Em 17 de Janeiro de 1873 é nomeado lente catedrático e o Conselho da Faculdade
de Filosofia entrega-lhe a regência da cadeira de Botânica e Agricultura e,
posteriormente, a direcção do Jardim Botânico. O Colégio de São Bento é extinto
e o processo de ampliação da Faculdade de Filosofia toma para si grande parte das
suas instalações. Júlio Henriques depara-se com um novo e mais apropriado
espaço de trabalho e põe em marcha todo um conjunto de reformas, baseadas em
modelos de instituições botânicas de referência na Europa, que vieram a tornar
o Instituto Botânico da Universidade de Coimbra uma das mais proeminentes
instituições do género.
Apesar de ter
disposto sempre de escassos recursos, Júlio Henriques era, simultaneamente, um
homem empreendedor e um visionário. Com a sua determinação, foi criando as
condições que considerava necessárias ao ensino. A sua paixão pela botânica era
patente no entusiasmo com que leccionava. Implementou a prática, o trabalho
laboratorial (equipando laboratórios) e de campo, considerados por si como
vertentes fundamentais ao ensino. Ele adquiriu, para a Faculdade de Filosofia, microscópios
e promoveu o seu uso em Portugal. Separou do Museu de História Natural tudo
quando se relacionava com o Reino Vegetal e fundou o Museu Botânico; reuniu
todos os livros de Botânica que encontrou na biblioteca do Museu e da
Universidade e organizou uma biblioteca de botânica; reorganizou o jardim,
dando-lhe uma orientação para o ensino e para a investigação; montou
laboratórios para o ensino e para a investigação; ou seja, criou as condições
necessárias para um ensino de qualidade.
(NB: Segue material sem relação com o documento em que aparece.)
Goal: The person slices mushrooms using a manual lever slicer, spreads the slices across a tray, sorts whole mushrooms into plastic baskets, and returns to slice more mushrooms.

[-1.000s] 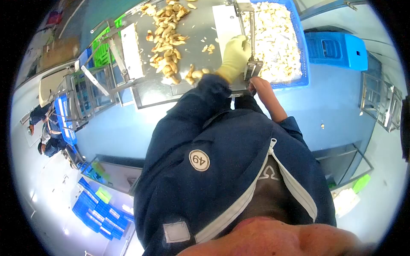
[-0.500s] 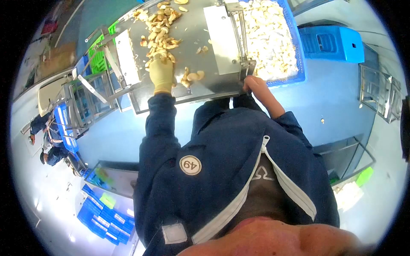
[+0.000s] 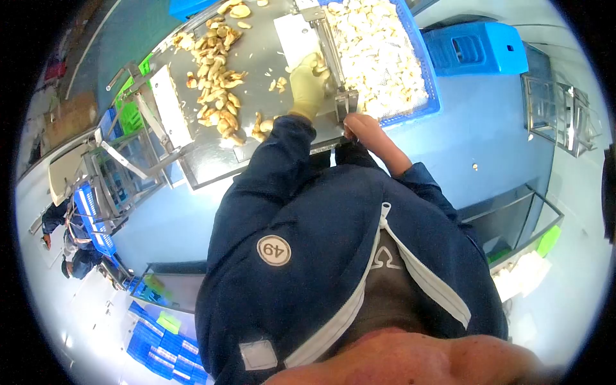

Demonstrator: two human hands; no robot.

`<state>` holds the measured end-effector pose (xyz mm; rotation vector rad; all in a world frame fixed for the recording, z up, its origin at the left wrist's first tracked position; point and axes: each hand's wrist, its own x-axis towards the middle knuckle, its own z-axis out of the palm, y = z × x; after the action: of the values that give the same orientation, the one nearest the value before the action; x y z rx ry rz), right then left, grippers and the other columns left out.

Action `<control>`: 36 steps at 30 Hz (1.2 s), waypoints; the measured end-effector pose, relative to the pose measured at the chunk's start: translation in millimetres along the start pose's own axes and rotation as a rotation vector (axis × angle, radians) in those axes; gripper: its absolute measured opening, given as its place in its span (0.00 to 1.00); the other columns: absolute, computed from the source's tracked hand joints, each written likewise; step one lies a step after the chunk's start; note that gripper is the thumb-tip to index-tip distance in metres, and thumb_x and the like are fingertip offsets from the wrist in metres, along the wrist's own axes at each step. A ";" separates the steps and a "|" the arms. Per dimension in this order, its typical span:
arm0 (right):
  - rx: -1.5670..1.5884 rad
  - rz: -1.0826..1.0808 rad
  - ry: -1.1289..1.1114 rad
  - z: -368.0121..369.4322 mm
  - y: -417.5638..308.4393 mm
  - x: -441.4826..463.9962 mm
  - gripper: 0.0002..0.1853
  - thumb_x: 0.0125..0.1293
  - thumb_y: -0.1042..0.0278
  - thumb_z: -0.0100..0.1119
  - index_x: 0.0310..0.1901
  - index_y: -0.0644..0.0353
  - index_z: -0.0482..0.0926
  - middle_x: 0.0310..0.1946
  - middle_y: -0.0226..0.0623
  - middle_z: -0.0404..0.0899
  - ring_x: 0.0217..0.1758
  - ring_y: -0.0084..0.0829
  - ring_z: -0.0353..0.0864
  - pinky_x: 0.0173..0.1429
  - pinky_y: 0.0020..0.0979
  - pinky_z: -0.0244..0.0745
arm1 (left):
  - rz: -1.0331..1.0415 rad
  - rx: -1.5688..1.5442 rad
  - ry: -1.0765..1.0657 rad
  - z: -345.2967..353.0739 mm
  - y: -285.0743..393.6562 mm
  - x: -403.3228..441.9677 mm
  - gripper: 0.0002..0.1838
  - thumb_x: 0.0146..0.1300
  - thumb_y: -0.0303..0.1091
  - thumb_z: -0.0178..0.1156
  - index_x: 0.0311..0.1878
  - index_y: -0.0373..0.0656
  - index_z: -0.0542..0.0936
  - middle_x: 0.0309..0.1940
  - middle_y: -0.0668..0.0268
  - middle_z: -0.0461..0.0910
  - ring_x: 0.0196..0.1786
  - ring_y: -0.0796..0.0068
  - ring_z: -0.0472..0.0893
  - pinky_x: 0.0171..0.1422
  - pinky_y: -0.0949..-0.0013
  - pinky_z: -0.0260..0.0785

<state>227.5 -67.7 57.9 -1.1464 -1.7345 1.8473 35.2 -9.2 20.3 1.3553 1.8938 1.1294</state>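
Observation:
My left hand [image 3: 308, 90], in a pale yellow glove, has its fingers curled around a pale mushroom-like piece [image 3: 320, 65], mostly covered by the glove. It rests over a white board [image 3: 292, 35] beside a long hinged metal cutter [image 3: 328, 54]. My bare right hand [image 3: 369, 131] is closed around the near end of the cutter, at a handle largely hidden by the fingers. Left of the glove, a long heap of tan mushroom-like pieces [image 3: 215, 80] lies on the steel table [image 3: 260, 64]. A few pieces [image 3: 262, 127] sit near the front edge.
A blue basket [image 3: 431, 96] of white cut pieces [image 3: 378, 58] stands right of the cutter. Beyond it is a blue plastic stool [image 3: 475, 50]. Another white board with a metal frame [image 3: 144, 109] is at the table's left end. A person [image 3: 80, 260] is far left.
My left hand has moved right, from the heap to the white board beside the cutter, with a piece in its fingers. My right hand stays at the cutter's near end. The view has shifted slightly.

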 end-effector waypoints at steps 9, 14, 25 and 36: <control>0.011 0.124 0.047 2.8 -5.2 1.7 0.21 0.64 0.55 0.45 0.24 0.66 0.74 0.19 0.40 0.75 0.25 0.33 0.74 0.33 0.34 0.69 | -0.134 0.017 -0.282 -12.7 -16.1 5.8 0.21 0.57 0.28 0.65 0.54 0.32 0.76 0.41 0.57 0.84 0.43 0.69 0.83 0.49 0.69 0.73; 0.062 0.149 0.124 -3.2 -72.3 -3.8 0.20 0.63 0.56 0.45 0.24 0.65 0.74 0.20 0.41 0.75 0.25 0.35 0.75 0.33 0.36 0.69 | -0.149 -0.042 -0.279 -9.0 -24.8 9.9 0.20 0.59 0.29 0.65 0.54 0.32 0.76 0.42 0.56 0.84 0.44 0.68 0.82 0.51 0.69 0.73; -0.167 -0.088 0.079 -0.5 -54.1 -4.2 0.12 0.63 0.65 0.46 0.28 0.64 0.73 0.25 0.47 0.76 0.31 0.46 0.78 0.32 0.42 0.70 | -0.039 0.110 -0.286 -7.0 -25.5 17.2 0.18 0.58 0.33 0.64 0.49 0.35 0.80 0.39 0.53 0.85 0.41 0.63 0.83 0.48 0.67 0.73; 0.166 0.222 0.181 6.3 -60.8 -2.2 0.16 0.63 0.62 0.44 0.23 0.63 0.73 0.21 0.45 0.75 0.24 0.40 0.73 0.32 0.36 0.67 | -0.019 0.162 -0.268 -5.5 -23.9 19.0 0.18 0.56 0.34 0.62 0.49 0.36 0.81 0.41 0.49 0.83 0.44 0.55 0.83 0.51 0.64 0.73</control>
<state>208.1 -62.3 115.7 -1.4359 -1.3751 1.9041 12.8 3.6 3.1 1.4897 1.8267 0.7545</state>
O museu foi crescendo com colecções
que vieram de todo o mundo, nomeadamente das possessões portuguesas no
ultramar. A biblioteca foi enriquecendo com a aquisição de obras botânicas de
referência e actualizadas. Em poucos anos, a secção universitária dirigida por
Júlio Henriques encontrava-se suficientemente habilitada para constituir-se
como centro propulsor e orientador dos estudos de Botânica em Portugal. Convém
assinalar, ainda, a aquisição, por Júlio Henriques, da maior parte do Herbário
particular do botânico alemão Moritz Willkomm, que incluía cem mil exemplares,
pertencentes a mais de dez mil espécies, de plantas da região mediterrânica, da
Madeira e das Canárias, tendo servido de base para o estudo da flora de
Portugal.
Para Júlio Henriques, a Universidade não
deveria ter uma simples funções didáctica, mas também contribuir para o
desenvolvimento da própria Ciência. Propôs-se constituir o seu instituto num
centro director de investigação científica, que determinasse no país o
renascimento dos estudos botânicos; reabilitou-o e restabeleceu as relações com
os grandes centros científicos do estrangeiro; reuniu os meios necessários para
a elaboração e publicação de uma Flora Portuguesa de qualidade.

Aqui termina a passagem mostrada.